After that, no major fiscal deadline will approach for several months. Technically, the U.S. will hit the federal debt ceiling in mid-May, under a law passed earlier this year to delay default.
The Treasury Department can use so-called extraordinary measures to extend that date so an increase won’t be needed until August, said Steve Bell, senior director of the economic policy project at the Bipartisan Policy Center in Washington.
The gap until the next potential fiscal showdown buys time for lawmakers working on tax policy to focus on a possible rewrite of the U.S. tax code instead of wrangling with more immediate issues. The House Ways and Means Committee has set up 11 bipartisan working groups to grapple with revising the code, and they are scheduled to report to the full panel by April 15.
“It’s an important time for us to be pushing the ball down the field,” said Representative Pat Tiberi, an Ohio Republican and Ways and Means member.
House Speaker John Boehner, an Ohio Republican, said that “talk about raising revenue is over,” on ABC’s “This Week” program yesterday. “It’s time to deal with the spending problem.”
Similarly, the Senate Finance Committee is starting a series of bipartisan meetings on a tax overhaul.
Meanwhile, the automatic cuts that started March 1 will remain in place. The reductions total $85 billion this year and $1.2 trillion over nine years. Because government agencies must give employees a 30-day notice of furloughs, some effects of sequestration will start being felt.
Federal Aviation Administration workers, including air-traffic controllers, have been told that furloughs will begin April 21. Private firms that operate airport towers are awaiting the FAA’s decision on how many will be shut starting April 7.
Supreme Court justices Anthony Kennedy and Stephen Breyer told lawmakers last week that cuts affecting the federal judiciary would undermine its work if left in place for more than a few months.

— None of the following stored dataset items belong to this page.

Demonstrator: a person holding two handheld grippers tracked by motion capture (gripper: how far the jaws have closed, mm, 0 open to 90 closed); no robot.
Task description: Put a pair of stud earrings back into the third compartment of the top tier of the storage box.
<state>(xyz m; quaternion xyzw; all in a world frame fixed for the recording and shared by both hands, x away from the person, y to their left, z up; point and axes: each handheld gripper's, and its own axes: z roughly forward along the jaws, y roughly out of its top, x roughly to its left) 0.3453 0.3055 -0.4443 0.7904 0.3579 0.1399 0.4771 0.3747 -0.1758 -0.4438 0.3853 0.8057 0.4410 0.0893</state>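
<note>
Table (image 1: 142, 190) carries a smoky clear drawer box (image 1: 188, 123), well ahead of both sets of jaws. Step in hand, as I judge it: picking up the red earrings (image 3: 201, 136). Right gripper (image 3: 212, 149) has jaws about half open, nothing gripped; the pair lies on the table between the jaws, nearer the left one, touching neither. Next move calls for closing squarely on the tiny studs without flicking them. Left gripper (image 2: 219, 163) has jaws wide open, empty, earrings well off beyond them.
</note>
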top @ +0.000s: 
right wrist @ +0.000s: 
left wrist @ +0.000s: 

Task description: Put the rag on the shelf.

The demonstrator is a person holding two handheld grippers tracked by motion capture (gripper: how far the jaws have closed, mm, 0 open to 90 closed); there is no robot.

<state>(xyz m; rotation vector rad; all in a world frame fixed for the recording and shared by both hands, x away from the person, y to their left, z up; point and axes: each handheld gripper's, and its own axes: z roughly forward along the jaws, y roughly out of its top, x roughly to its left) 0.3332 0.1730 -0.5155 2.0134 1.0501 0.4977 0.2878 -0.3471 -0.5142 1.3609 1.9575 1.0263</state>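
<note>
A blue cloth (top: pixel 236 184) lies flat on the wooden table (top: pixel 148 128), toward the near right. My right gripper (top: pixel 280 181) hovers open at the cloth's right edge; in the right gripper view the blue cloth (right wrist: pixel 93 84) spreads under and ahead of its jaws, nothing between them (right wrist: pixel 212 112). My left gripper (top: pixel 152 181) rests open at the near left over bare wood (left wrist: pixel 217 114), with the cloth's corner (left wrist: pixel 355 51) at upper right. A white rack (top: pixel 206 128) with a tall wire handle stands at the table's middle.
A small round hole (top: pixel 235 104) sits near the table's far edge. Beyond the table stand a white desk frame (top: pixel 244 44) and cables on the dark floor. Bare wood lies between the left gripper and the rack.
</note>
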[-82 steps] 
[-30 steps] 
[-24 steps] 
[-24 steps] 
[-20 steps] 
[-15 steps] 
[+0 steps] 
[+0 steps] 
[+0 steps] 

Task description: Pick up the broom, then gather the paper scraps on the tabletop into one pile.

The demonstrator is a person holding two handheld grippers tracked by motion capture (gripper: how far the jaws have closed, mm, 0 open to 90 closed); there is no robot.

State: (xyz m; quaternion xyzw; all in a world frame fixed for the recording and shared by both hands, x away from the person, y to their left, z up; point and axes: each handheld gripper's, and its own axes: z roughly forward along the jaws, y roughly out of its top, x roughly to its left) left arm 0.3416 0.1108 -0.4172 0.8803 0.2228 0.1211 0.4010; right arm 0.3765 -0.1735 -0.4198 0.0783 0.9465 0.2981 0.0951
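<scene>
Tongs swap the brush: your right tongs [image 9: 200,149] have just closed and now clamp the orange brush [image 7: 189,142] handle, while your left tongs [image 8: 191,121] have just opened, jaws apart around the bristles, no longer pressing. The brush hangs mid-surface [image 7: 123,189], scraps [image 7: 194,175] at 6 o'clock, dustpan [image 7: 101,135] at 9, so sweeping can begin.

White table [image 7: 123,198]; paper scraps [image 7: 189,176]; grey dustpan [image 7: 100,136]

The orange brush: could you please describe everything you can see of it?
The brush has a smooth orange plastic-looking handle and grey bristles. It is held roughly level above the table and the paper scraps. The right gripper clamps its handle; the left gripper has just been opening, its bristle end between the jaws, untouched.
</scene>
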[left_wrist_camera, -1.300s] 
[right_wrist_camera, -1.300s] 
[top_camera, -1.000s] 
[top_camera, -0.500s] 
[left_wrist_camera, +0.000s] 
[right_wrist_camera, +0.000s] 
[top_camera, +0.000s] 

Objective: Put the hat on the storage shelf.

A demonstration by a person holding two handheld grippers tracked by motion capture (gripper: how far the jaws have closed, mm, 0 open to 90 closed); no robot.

The reductions amount to about 5 percent of the court’s budget, or $3.7 million, for the rest of the fiscal year, which would be absorbed temporarily through furloughs and shorter work days for some employees.
Over the longer term, Kennedy said in testimony before a House appropriations subcommittee March 14, “it is simply unsustainable.”
During the deadline lull, talk about a potential “grand bargain” on the budget won’t vanish.
President Barack Obama met with Republicans and Democrats in the House and Senate last week, reiterating his pitch for a plan that would pair cuts in future spending for entitlement programs such as Medicare with additional tax revenue.
While those conversations occur, the extra breathing room could benefit consideration of a five-year reauthorization of U.S. agriculture policy that would replace direct payments to farmers with a more insurance-based safety net, said Representative Frank Lucas of Oklahoma, chairman of the House Agriculture Committee.
“I believe the oxygen level will be higher, and you need that kind of environment to be able to get into the really detailed policy issues,” he said. “And the farm bill is detailed, intense, policy-focused material.”
Representative James Lankford, a member of the House Republican leadership, cited a tax overhaul and immigration as issues expected to get attention in coming months.
At the same time, he said, lawmakers are aware that the next debt-ceiling standoff is only months away, with no clarity on how it will be resolved.
“I wish it did leave more room for the things that we need to do,” said the Oklahoman. “We are kind of like a family that fights about money all the time. Once you get into debt everything is about money, and that’s where we are now.”